Please reproduce the entire listing, character for character.

=== Begin Enclosure ===

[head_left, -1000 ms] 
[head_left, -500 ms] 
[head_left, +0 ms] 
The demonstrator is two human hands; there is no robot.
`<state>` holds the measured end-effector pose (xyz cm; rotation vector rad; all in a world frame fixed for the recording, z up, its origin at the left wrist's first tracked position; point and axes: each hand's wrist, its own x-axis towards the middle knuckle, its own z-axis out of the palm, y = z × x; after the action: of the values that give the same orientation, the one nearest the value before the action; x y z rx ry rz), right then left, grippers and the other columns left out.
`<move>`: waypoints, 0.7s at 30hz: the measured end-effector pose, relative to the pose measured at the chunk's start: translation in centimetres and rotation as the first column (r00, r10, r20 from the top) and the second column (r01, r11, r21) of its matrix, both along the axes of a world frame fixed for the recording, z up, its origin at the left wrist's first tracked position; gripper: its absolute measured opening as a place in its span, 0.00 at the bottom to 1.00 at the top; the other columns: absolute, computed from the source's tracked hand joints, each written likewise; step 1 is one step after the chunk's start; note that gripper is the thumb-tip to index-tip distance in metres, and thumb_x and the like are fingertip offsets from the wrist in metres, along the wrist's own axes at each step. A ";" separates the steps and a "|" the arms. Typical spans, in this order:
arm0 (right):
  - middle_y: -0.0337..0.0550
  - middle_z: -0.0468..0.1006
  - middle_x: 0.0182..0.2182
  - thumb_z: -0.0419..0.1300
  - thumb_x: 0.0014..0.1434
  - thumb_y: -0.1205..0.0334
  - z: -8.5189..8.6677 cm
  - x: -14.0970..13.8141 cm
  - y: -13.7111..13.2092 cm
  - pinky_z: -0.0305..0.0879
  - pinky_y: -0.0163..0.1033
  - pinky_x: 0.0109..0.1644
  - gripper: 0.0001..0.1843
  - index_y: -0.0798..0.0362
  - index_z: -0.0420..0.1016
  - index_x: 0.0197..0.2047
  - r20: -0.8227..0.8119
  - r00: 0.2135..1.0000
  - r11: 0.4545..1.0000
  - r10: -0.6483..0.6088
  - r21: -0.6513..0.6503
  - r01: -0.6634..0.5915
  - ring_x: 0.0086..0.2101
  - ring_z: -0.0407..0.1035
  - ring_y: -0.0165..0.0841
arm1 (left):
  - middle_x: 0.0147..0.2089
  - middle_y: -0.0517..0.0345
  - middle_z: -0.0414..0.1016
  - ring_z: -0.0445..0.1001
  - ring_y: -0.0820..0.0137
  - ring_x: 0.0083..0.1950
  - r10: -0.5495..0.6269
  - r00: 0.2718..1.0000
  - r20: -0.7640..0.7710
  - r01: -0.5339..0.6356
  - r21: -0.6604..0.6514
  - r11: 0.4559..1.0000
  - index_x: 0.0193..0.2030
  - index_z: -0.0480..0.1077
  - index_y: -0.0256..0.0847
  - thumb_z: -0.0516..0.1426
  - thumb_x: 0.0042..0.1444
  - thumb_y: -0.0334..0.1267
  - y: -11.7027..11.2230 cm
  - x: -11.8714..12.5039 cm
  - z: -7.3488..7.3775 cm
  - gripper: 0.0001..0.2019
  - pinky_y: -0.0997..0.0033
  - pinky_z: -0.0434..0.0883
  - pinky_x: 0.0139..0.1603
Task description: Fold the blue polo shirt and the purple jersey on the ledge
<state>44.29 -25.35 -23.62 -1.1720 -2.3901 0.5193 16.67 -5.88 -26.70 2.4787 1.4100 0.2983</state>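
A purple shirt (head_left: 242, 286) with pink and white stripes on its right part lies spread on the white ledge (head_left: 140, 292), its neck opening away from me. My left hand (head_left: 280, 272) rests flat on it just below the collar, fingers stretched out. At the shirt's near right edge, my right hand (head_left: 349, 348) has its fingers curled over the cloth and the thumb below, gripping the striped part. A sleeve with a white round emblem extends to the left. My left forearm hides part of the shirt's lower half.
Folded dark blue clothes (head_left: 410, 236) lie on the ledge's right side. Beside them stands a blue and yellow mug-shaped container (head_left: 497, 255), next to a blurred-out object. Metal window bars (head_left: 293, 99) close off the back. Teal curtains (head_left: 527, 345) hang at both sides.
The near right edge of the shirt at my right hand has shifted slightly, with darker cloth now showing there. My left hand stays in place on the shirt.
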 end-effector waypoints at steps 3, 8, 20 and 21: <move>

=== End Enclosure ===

• [RESULT OF THE TASK]:
[head_left, -1000 ms] 
[head_left, -500 ms] 
[head_left, +0 ms] 
The demonstrator is two human hands; there is no robot.
`<state>` holds the measured end-effector pose (xyz cm; rotation vector rad; all in a world frame fixed for the recording, z up, its origin at the left wrist's first tracked position; point and axes: each hand's wrist, its own x-axis towards the middle knuckle, its own z-axis out of the palm, y = z × x; after the action: of the values that give the same orientation, the one nearest the value before the action; x y z rx ry rz), right then left, grippers and the other columns left out.
`<move>`: waypoints, 0.7s at 30hz: the measured end-effector pose, relative to the pose measured at the chunk's start: translation in centimetres and rotation as the first column (r00, r10, r20 from the top) and the second column (r01, r11, r21) of its matrix, both along the axes of a world frame fixed for the recording, z up, its origin at the left wrist's first tracked position; gripper: its absolute measured opening as a place in its span, 0.00 at the bottom to 1.00 at the top; the other columns: absolute, computed from the source's tracked hand joints, each written likewise; step 1 is one step after the chunk's start; note that gripper is the thumb-tip to index-tip distance in metres, and thumb_x and the like are fingertip offsets from the wrist in metres, along the wrist's own axes at each step. A ";" separates the steps and a "|" the arms. Typical spans, in this order:
arm0 (right):
  - middle_y: -0.0337..0.0550
  - middle_z: -0.0468..0.1006
  - middle_x: 0.0182..0.2182
  - thumb_z: -0.0419..0.1300
  - thumb_x: 0.0014..0.1434
  - thumb_y: -0.1205..0.0334
  - z: -8.5189..8.6677 cm
  - x: -14.0970..13.8141 cm
  - y: -13.7111..13.2092 cm
  - pinky_z: -0.0305..0.0879
  - pinky_y: -0.0163..0.1033
  - pinky_x: 0.0109..0.1644
  - gripper: 0.0001..0.1843
  - index_y: -0.0798..0.0362
  - index_z: -0.0420..0.1016
  - index_x: 0.0197..0.2047
  - r20: -0.8227..0.8119
  - r00: 0.2135..1.0000
  - r11: 0.4545..1.0000
  - r10: -0.6483..0.6088
  - r21: -0.6513..0.6503
  - r01: -0.6634..0.5915
  - ring_x: 0.0086..0.2101
  - ring_z: -0.0407..0.1035
  - ring_y: -0.0165..0.0841
arm1 (left):
  - middle_x: 0.0147..0.2089
  - middle_y: -0.0517..0.0345
  - middle_z: -0.0414..0.1016
  - ring_z: -0.0445..0.1001
  - ring_y: -0.0820..0.0137
  - ring_x: 0.0083..0.1950
  - r10: -0.5495..0.6269
  - r00: 0.2718..1.0000
  - r20: -0.7640..0.7710
  - r01: -0.5339..0.6356
  - r21: -0.6604..0.6514
  - r11: 0.4559..1.0000
  - index_x: 0.0193..0.2030
  - index_z: -0.0480..0.1077
  - index_y: -0.0256..0.0847
  - thumb_z: -0.0516..0.1426
  - thumb_x: 0.0042..0.1444
  - thumb_y: -0.0334..0.1267
  - y: -11.7027..11.2230 cm
  - x: -11.8714..12.5039 cm
  - z: -7.3488..7.3775 cm
  - gripper: 0.0001..0.2019
  - pinky_y: -0.0997..0.0033
  - pinky_z: -0.0434..0.0883
  - pinky_x: 0.0139..0.1603
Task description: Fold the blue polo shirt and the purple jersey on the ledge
<state>44.29 -25.35 -23.62 -1.1720 -2.3901 0.5193 16.67 -5.88 -26.70 2.4787 1.4100 0.2983</state>
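A purple shirt (head_left: 242, 286) with pink and white stripes on its right part lies spread on the white ledge (head_left: 140, 292), its neck opening away from me. My left hand (head_left: 280, 272) rests flat on it just below the collar, fingers stretched out. At the shirt's near right edge, my right hand (head_left: 349, 348) has its fingers curled over the cloth and the thumb below, gripping the striped part. A sleeve with a white round emblem extends to the left. My left forearm hides part of the shirt's lower half.
Folded dark blue clothes (head_left: 410, 236) lie on the ledge's right side. Beside them stands a blue and yellow mug-shaped container (head_left: 497, 255), next to a blurred-out object. Metal window bars (head_left: 293, 99) close off the back. Teal curtains (head_left: 527, 345) hang at both sides.
The near right edge of the shirt at my right hand has shifted slightly, with darker cloth now showing there. My left hand stays in place on the shirt.
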 end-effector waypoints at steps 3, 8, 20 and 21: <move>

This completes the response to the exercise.